Amplify voices and elevate stories of real people. Those real people are the experts on the experience they’re having — living experts. To convey the experience people had applying for unemployment and other benefits during the pandemic, we documented “thick data” in 2- to 4-page stories. The purpose of those stories was to make the people real for readers, who we hoped would be law makers and their staff members.

Urgently learn about the lived experience. The urgency came from 2 factors. One was that the depth of the needs changed over just a few weeks. As time passed, the experience claimants had shifted from applying to waiting for funds to show up. In the meantime, bills needed to be paid, savings were depleted, jobs disappeared permanently. The other consideration was that Congress would be drafting the next stimulus and recovery bills in May and June. We had a chance to get the stories to people who influenced the design of those bills.

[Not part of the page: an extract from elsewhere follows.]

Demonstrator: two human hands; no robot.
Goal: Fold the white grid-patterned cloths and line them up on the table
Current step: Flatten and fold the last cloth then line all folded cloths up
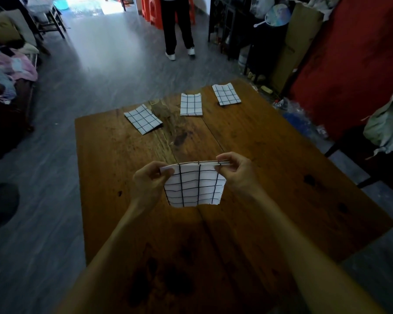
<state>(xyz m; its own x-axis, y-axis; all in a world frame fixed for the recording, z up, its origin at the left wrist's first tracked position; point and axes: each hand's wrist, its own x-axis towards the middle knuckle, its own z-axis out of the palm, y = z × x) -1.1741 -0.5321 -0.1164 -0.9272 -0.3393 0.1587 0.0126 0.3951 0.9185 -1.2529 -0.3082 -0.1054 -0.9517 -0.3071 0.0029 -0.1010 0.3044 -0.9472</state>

Conduct the research in the open. Show the work. To invite everyone in. Those stories, along with a few slides that highlighted a story or two and key takeaways, went to partners on the project, community-based organizations, media, and to legislative staff on Capitol Hill. We had to give up being precious about how polished the deliverables were. They needed to be just good enough.

We had to give up being precious about how polished the deliverables were. They needed to be just good enough.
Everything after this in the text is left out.